* _EXERCISE_
State how many lines in these records contain the word "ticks", and nothing else.

* _AVAILABLE RECORDS_
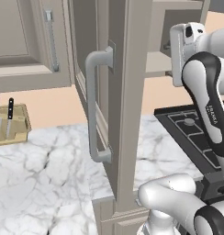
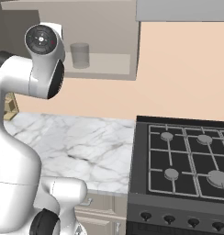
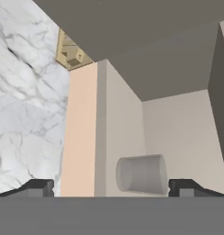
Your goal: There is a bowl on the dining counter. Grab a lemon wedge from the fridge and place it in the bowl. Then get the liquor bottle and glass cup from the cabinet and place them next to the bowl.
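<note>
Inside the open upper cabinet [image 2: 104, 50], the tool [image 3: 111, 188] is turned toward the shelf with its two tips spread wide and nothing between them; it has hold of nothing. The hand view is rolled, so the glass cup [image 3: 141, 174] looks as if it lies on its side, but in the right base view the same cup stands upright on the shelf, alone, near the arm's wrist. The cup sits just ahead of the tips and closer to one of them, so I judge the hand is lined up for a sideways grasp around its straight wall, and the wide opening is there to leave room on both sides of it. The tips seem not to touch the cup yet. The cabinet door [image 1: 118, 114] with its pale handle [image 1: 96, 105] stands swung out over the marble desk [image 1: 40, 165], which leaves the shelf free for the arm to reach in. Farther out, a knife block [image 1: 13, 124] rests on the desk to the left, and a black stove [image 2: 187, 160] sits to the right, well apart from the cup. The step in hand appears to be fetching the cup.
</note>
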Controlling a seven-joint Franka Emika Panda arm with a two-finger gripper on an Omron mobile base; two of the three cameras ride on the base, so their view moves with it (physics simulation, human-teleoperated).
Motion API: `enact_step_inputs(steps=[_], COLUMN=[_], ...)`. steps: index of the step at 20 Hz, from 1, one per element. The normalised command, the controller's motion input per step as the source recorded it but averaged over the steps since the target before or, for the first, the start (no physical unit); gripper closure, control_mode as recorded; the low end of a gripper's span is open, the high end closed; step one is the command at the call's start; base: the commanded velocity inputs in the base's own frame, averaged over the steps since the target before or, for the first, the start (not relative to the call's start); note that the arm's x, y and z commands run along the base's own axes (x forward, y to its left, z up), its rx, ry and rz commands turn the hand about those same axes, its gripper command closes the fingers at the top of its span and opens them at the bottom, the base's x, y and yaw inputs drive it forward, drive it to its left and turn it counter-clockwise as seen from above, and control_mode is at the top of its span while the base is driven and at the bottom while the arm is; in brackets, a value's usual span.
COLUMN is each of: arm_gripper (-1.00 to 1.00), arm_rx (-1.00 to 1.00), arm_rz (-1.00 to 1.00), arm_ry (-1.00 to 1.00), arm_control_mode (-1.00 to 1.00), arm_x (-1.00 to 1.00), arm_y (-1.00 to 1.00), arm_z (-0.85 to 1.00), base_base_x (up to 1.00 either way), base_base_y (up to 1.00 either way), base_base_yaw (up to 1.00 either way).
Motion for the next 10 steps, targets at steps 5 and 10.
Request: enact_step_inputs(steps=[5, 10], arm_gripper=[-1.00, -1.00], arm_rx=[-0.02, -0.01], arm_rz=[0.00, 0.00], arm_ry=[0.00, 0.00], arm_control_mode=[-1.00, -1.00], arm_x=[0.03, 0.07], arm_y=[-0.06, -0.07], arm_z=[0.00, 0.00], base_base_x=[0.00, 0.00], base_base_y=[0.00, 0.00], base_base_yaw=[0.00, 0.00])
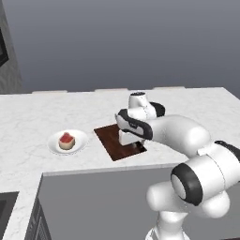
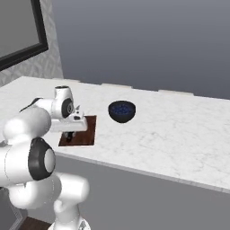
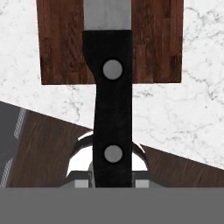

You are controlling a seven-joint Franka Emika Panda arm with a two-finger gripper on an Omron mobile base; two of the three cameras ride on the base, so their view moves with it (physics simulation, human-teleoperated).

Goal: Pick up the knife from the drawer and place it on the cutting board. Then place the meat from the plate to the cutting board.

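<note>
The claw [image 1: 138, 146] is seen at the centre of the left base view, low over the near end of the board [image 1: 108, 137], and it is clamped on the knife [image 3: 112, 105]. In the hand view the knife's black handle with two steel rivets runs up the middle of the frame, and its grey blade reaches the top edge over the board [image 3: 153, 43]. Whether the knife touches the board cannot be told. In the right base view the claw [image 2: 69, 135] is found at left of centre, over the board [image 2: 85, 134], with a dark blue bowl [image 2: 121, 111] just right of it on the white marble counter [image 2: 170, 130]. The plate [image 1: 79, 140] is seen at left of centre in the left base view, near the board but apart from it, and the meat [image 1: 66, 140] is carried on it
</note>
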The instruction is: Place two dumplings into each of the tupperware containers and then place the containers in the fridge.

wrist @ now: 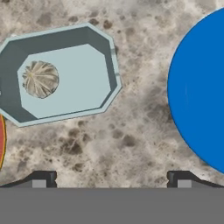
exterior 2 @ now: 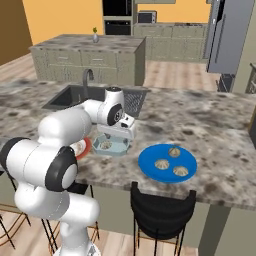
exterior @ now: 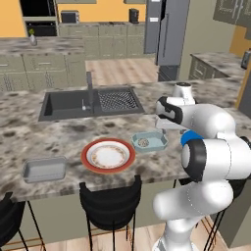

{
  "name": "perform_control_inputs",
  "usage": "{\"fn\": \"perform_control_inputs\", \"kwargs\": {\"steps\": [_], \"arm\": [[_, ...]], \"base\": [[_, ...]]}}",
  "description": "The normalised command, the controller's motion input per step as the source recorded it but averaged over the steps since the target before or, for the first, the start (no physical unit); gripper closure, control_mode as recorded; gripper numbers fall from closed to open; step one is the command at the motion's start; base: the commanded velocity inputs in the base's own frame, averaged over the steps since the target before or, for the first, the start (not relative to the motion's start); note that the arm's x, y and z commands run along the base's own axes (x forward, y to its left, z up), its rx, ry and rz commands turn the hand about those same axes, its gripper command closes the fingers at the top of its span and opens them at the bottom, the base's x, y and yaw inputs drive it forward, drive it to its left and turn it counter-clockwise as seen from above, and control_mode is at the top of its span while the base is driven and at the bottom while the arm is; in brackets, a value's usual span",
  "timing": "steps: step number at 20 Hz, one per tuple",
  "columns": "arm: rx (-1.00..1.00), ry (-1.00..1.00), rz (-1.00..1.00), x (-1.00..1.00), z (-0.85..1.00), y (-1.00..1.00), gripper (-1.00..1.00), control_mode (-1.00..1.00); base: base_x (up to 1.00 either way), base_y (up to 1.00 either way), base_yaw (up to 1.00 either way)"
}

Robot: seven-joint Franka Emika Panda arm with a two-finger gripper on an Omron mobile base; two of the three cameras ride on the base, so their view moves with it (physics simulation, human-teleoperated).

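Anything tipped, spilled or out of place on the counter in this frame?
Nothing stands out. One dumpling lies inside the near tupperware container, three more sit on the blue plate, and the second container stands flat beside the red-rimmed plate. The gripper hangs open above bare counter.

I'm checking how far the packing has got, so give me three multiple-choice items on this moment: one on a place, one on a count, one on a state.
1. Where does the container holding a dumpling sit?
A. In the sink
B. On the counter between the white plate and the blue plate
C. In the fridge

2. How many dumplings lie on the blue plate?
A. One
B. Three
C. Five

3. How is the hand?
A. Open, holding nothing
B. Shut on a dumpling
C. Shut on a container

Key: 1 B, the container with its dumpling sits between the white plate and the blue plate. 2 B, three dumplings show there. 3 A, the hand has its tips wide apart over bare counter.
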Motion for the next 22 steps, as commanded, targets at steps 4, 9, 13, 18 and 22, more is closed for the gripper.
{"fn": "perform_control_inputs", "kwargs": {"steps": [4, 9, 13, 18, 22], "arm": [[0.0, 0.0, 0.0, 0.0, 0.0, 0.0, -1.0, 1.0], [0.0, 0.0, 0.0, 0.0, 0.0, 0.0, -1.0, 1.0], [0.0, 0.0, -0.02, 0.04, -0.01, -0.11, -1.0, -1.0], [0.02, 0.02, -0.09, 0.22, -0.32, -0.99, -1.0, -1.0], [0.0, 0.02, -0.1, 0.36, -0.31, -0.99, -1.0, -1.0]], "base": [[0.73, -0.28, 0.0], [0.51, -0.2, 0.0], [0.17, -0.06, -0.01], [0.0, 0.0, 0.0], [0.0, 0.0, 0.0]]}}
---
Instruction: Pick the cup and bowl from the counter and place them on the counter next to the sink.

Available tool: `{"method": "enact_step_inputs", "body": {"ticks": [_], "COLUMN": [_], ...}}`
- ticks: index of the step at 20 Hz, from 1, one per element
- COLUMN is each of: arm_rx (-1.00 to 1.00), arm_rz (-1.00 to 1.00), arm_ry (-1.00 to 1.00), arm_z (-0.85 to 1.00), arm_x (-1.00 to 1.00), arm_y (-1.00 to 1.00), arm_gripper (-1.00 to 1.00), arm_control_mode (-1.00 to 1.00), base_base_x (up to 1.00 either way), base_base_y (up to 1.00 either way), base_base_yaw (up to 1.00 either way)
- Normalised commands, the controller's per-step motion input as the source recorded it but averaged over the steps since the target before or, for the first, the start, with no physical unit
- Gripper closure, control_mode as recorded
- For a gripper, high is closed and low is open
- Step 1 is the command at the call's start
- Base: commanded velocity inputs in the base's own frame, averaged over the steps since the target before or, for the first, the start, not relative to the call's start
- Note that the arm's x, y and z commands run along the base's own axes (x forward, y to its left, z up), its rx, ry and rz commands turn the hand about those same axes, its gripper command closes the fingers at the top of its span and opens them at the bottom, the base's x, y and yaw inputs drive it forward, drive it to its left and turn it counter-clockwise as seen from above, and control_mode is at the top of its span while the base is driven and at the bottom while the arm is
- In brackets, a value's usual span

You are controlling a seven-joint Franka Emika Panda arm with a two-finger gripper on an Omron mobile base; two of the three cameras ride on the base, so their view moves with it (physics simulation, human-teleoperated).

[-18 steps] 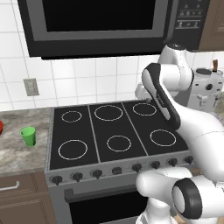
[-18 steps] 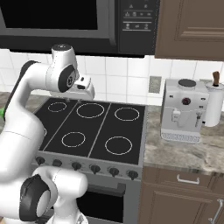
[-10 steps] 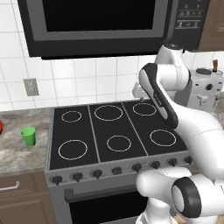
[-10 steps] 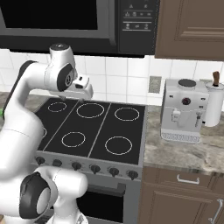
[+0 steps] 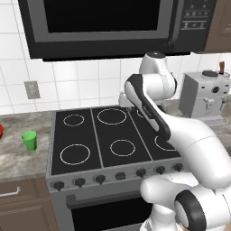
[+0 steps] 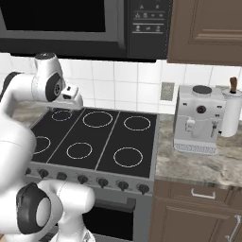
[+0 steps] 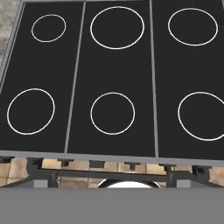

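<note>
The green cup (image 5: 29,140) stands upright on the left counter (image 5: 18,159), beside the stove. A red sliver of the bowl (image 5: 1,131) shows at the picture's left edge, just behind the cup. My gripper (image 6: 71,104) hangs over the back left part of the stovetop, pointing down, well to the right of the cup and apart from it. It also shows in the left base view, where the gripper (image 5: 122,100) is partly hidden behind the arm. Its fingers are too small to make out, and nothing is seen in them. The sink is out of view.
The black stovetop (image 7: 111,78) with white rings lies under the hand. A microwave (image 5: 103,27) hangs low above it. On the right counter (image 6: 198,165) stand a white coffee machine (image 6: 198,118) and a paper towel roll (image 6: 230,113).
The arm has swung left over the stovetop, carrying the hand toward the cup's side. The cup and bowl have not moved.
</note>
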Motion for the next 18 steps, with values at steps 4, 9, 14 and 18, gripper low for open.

* _WRITTEN RESPONSE_
2